Exclude the pictures, then restate exactly each line of the data below from the first through the line containing "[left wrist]".

• _DATA EXCERPT_
·····

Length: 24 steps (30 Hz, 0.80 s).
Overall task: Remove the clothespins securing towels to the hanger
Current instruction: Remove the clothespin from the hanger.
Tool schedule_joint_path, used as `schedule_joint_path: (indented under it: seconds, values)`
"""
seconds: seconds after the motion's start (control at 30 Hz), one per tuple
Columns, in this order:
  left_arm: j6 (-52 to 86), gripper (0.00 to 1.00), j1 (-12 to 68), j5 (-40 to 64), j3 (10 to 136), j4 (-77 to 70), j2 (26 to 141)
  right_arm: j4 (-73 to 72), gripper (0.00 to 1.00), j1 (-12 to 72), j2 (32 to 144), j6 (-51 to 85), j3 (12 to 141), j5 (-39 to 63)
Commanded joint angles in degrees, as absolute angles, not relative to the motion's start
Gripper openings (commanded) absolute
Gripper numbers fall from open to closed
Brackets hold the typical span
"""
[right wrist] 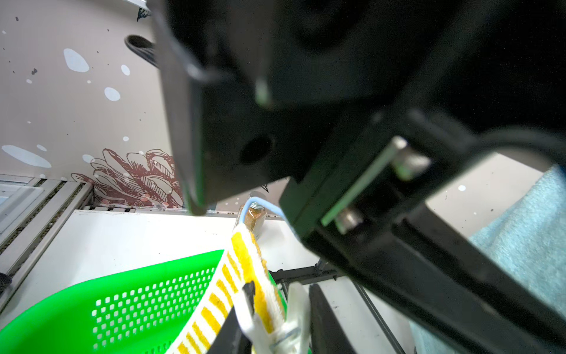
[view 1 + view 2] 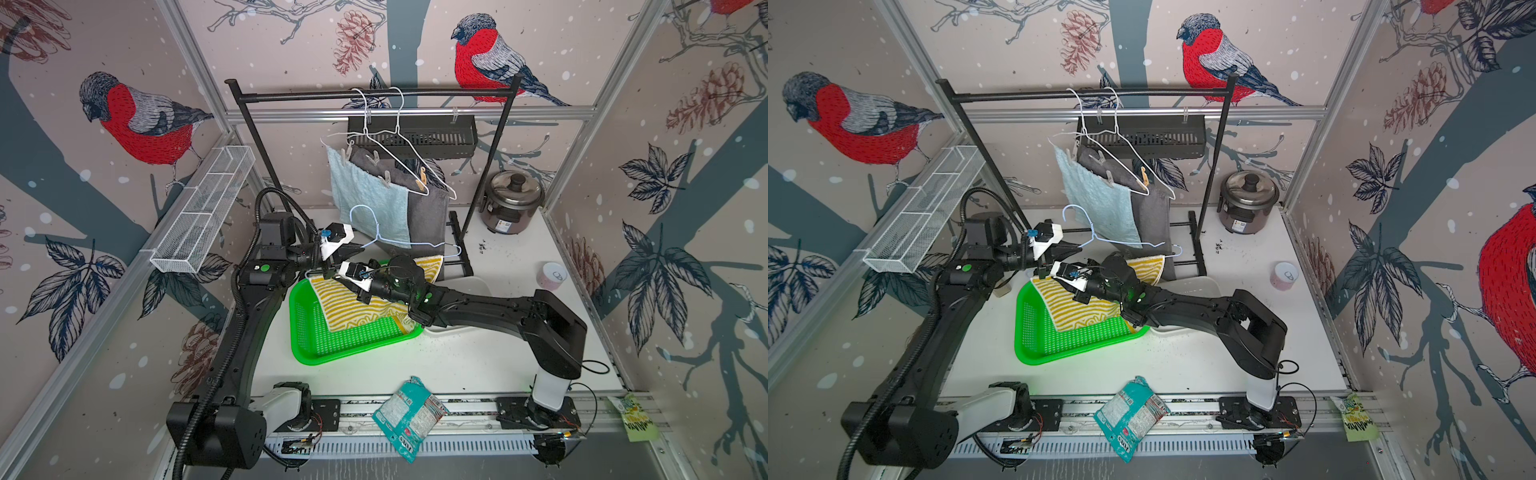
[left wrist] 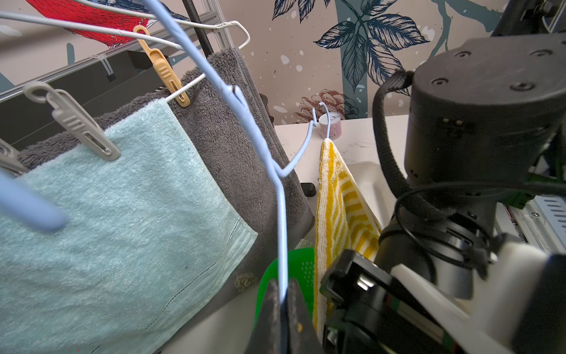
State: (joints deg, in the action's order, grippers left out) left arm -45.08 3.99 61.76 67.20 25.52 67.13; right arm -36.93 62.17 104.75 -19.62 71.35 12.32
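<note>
Yellow-and-white striped towel point(image 2: 353, 307) sags into the green plastic basket point(image 2: 332, 349), a white plastic peg point(image 1: 295, 312) clipped on its edge. Left end effector point(image 3: 283, 309) pinches the light blue wire hanger point(image 2: 376, 232). Right end effector point(image 1: 281, 294) sits around that peg; I cannot tell if it squeezes. Other grey and tan pegs point(image 3: 82, 125) are not off yet

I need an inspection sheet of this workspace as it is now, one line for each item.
Surface: white tabletop, some dark specks.
Job's things: striped towel on light blue hanger, lower part in green tray, white clothespin on its edge; light blue towel and dark grey towel held by grey clothespin and tan clothespin on white hangers on black rack.
Clutter: rice cooker, pink lidded cup, teal snack packet, spice jar.
Grippers: left end effector shut on the hanger wire; right end effector brackets the white clothespin, contact unclear.
Cables: black conduit on left arm; thin cable loop at right arm base.
Surroundings: bullfinch wallpaper, white mesh basket, black basket.
</note>
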Motion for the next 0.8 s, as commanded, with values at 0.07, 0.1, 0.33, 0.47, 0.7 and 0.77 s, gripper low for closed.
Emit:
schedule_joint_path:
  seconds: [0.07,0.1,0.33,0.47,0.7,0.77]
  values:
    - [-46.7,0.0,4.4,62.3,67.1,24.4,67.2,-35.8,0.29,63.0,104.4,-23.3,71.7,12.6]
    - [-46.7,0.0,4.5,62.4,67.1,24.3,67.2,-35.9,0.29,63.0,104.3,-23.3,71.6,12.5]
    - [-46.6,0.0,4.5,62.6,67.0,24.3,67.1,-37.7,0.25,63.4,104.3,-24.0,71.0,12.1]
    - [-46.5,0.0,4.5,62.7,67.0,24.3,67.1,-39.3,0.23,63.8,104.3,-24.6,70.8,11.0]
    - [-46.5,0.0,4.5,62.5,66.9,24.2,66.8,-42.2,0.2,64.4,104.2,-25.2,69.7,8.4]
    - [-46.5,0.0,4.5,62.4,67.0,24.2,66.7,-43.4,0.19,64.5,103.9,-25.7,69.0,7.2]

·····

• _RESPONSE FOR THIS EXERCISE_
Length: 24 steps (30 Hz, 0.80 s).
Overall task: Remove the clothespins securing towels to the hanger
Current instruction: Remove the clothespin from the hanger.
Tool schedule_joint_path, used as `schedule_joint_path: (indented under it: seconds, values)`
"""
seconds: seconds after the motion's start (control at 30 Hz), one per tuple
Columns, in this order:
  left_arm: j6 (-52 to 86), gripper (0.00 to 1.00), j1 (-12 to 68), j5 (-40 to 64), j3 (10 to 136), j4 (-77 to 70), j2 (26 to 141)
  right_arm: j4 (-73 to 72), gripper (0.00 to 1.00), j1 (-12 to 72), j2 (32 to 144), j6 (-51 to 85), j3 (12 to 141), j5 (-39 to 63)
Commanded joint angles in degrees, as absolute angles, not relative to the motion's start
Gripper openings (commanded) absolute
Gripper numbers fall from open to closed
Brackets hold the typical span
"""
[right wrist] 
[view 1 + view 2] 
[left wrist] 

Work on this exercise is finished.